Dataset excerpts
++++

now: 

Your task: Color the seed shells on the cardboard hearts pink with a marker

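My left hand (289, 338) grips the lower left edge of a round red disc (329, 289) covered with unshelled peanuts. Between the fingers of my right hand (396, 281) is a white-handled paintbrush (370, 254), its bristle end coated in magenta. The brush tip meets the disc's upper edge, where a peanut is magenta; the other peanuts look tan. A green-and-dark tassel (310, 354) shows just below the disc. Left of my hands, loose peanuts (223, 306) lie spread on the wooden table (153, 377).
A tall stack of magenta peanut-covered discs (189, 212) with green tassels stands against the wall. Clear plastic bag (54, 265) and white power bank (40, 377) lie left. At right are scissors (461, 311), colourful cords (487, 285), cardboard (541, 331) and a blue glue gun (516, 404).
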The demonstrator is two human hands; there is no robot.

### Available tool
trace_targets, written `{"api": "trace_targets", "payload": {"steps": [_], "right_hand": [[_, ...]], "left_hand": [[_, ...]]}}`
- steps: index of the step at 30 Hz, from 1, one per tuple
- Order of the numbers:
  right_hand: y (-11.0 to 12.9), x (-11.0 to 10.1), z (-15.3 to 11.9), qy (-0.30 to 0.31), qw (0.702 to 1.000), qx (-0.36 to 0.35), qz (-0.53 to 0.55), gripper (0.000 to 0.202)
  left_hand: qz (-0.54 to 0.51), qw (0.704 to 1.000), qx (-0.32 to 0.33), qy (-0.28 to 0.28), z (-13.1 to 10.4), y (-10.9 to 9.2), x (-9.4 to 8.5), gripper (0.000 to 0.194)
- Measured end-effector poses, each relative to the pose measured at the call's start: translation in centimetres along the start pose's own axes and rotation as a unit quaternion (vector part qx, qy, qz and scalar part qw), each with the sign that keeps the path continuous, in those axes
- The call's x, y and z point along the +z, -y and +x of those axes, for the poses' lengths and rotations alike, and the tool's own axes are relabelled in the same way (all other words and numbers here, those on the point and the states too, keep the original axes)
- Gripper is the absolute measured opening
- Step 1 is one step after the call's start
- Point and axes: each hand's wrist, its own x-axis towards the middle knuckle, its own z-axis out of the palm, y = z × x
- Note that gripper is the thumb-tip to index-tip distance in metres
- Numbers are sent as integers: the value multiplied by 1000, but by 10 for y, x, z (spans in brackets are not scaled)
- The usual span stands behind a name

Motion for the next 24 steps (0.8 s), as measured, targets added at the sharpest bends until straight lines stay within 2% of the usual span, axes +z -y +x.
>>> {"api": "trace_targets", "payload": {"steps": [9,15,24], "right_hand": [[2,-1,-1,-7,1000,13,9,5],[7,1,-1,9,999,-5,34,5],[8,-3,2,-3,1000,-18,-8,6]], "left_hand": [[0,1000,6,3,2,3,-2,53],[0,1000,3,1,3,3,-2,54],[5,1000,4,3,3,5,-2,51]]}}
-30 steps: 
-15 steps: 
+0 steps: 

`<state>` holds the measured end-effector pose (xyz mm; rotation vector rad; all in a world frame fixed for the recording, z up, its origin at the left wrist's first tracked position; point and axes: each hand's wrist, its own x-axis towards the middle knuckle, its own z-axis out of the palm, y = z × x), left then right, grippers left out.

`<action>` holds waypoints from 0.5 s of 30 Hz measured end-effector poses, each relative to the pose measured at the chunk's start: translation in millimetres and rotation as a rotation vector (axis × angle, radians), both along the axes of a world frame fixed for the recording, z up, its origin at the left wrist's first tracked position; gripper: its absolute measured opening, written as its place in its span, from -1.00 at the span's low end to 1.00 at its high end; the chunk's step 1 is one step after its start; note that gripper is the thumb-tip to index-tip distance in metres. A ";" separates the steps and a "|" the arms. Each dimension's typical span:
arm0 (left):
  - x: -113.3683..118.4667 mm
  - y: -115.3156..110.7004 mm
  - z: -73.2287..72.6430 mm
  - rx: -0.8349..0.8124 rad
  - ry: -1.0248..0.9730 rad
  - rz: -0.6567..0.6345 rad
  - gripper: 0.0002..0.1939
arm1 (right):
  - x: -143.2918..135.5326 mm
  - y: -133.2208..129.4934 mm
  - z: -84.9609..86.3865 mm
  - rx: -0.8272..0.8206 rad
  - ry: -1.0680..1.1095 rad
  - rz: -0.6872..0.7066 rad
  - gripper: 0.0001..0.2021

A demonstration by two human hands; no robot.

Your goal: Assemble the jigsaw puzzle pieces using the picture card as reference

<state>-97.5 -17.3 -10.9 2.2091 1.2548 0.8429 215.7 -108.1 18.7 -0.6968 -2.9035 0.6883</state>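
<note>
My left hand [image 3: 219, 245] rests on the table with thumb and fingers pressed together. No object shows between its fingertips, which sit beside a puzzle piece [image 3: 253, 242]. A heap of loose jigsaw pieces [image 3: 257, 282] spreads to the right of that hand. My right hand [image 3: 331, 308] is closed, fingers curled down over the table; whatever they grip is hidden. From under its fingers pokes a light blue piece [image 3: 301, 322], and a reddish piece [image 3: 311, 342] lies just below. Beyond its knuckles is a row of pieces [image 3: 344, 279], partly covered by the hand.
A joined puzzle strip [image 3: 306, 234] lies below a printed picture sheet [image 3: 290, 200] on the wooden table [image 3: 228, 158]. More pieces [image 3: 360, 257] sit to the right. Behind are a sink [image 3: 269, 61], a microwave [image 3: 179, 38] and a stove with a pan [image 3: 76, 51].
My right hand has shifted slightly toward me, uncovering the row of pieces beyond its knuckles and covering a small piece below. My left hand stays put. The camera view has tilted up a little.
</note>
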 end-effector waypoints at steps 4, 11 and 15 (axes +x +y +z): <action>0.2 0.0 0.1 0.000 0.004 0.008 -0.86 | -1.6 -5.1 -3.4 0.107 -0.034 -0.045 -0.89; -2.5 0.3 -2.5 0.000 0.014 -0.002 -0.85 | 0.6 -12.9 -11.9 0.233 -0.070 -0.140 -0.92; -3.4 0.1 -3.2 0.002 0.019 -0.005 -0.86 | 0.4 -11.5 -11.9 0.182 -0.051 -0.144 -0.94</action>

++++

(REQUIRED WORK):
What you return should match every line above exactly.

(REPLY TO THE TASK):
now: 

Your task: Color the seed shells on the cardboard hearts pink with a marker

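My left hand (289, 338) grips the lower left edge of a round red disc (329, 289) covered with unshelled peanuts. Between the fingers of my right hand (396, 281) is a white-handled paintbrush (370, 254), its bristle end coated in magenta. The brush tip meets the disc's upper edge, where a peanut is magenta; the other peanuts look tan. A green-and-dark tassel (310, 354) shows just below the disc. Left of my hands, loose peanuts (223, 306) lie spread on the wooden table (153, 377).
A tall stack of magenta peanut-covered discs (189, 212) with green tassels stands against the wall. Clear plastic bag (54, 265) and white power bank (40, 377) lie left. At right are scissors (461, 311), colourful cords (487, 285), cardboard (541, 331) and a blue glue gun (516, 404).
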The demonstrator is two human hands; there is no robot.

### Available tool
trace_targets, written `{"api": "trace_targets", "payload": {"steps": [_], "right_hand": [[_, ...]], "left_hand": [[_, ...]]}}`
- steps: index of the step at 30 Hz, from 1, one per tuple
- Order of the numbers:
  right_hand: y (-11.0 to 12.9), x (-11.0 to 10.1), z (-15.3 to 11.9), qy (-0.30 to 0.31), qw (0.702 to 1.000), qx (-0.36 to 0.35), qz (-0.53 to 0.55), gripper (0.000 to 0.202)
  left_hand: qz (-0.54 to 0.51), qw (0.704 to 1.000), qx (-0.32 to 0.33), qy (-0.28 to 0.28), z (-13.1 to 10.4), y (-10.9 to 9.2), x (-9.4 to 8.5), gripper (0.000 to 0.194)
- Measured end-effector poses, each relative to the pose measured at the call's start: translation in centimetres along the start pose's own axes and rotation as a unit quaternion (vector part qx, qy, qz and scalar part qw), each with the sign that keeps the path continuous, in those axes
- The call's x, y and z point along the +z, -y and +x of those axes, for the poses' lengths and rotations alike, and the tool's own axes are relabelled in the same way (all other words and numbers here, those on the point and the states too, keep the original axes)
- Gripper is the absolute measured opening
- Step 1 is one step after the call's start
- Point and axes: each hand's wrist, its own x-axis towards the middle knuckle, its own z-axis out of the palm, y = z × x
- Note that gripper is the thumb-tip to index-tip distance in metres
- Numbers are sent as integers: the value multiplied by 1000, but by 10 for y, x, z (spans in brackets are not scaled)
- The usual span stands behind a name

Motion for the next 24 steps (0.8 s), as measured, targets added at the sharpest bends until straight lines stay within 2% of the usual span, axes +z -y +x.
>>> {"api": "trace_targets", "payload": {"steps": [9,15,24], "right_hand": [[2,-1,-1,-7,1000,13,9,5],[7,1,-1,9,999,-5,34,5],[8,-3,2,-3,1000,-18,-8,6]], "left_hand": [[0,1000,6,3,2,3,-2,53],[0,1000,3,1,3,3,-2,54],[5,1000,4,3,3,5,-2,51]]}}
-30 steps: 
-15 steps: 
+0 steps: 

`<state>` holds the measured end-effector pose (xyz mm; rotation vector rad; all in a world frame fixed for the recording, z up, its origin at the left wrist's first tracked position; point and axes: each hand's wrist, its own x-axis towards the middle knuckle, its own z-axis out of the palm, y = z × x), left then right, grippers left out.

`<action>` holds waypoints from 0.5 s of 30 Hz measured end-effector poses, each relative to the pose measured at the chunk's start: translation in millimetres and rotation as a rotation vector (axis × angle, radians), both along the axes of a world frame fixed for the recording, z up, its origin at the left wrist's first tracked position; gripper: its absolute measured opening, written as its place in its span, from -1.00 at the span's low end to 1.00 at its high end; the chunk's step 1 is one step after its start; note that gripper is the thumb-tip to index-tip distance in metres. A ";" separates the steps and a "|" the arms. Each dimension's typical span:
arm0 (left):
  - x: -113.3683..118.4667 mm
  - y: -115.3156..110.7004 mm
  - z: -73.2287..72.6430 mm
  - rx: -0.8349..0.8124 rad
  - ry: -1.0248..0.9730 rad
  - rz: -0.6567..0.6345 rad
  - gripper: 0.0002..0.1939
arm1 (right):
  - x: -143.2918..135.5326 mm
  - y: -133.2208..129.4934 mm
  - z: -84.9609..86.3865 mm
  - rx: -0.8272..0.8206 rad
  - ry: -1.0680..1.1095 rad
  - rz: -0.6872..0.7066 rad
  - gripper: 0.0001..0.2021

A demonstration by two human hands; no robot.

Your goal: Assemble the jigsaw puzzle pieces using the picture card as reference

<state>-97.5 -17.3 -10.9 2.2091 1.2548 0.8429 215.7 -108.1 18.7 -0.6968 -2.9035 0.6883</state>
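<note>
My left hand [image 3: 219, 245] rests on the table with thumb and fingers pressed together. No object shows between its fingertips, which sit beside a puzzle piece [image 3: 253, 242]. A heap of loose jigsaw pieces [image 3: 257, 282] spreads to the right of that hand. My right hand [image 3: 331, 308] is closed, fingers curled down over the table; whatever they grip is hidden. From under its fingers pokes a light blue piece [image 3: 301, 322], and a reddish piece [image 3: 311, 342] lies just below. Beyond its knuckles is a row of pieces [image 3: 344, 279], partly covered by the hand.
A joined puzzle strip [image 3: 306, 234] lies below a printed picture sheet [image 3: 290, 200] on the wooden table [image 3: 228, 158]. More pieces [image 3: 360, 257] sit to the right. Behind are a sink [image 3: 269, 61], a microwave [image 3: 179, 38] and a stove with a pan [image 3: 76, 51].
My right hand has shifted slightly toward me, uncovering the row of pieces beyond its knuckles and covering a small piece below. My left hand stays put. The camera view has tilted up a little.
</note>
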 end-effector waypoints at steps 4, 11 and 15 (axes +x +y +z): <action>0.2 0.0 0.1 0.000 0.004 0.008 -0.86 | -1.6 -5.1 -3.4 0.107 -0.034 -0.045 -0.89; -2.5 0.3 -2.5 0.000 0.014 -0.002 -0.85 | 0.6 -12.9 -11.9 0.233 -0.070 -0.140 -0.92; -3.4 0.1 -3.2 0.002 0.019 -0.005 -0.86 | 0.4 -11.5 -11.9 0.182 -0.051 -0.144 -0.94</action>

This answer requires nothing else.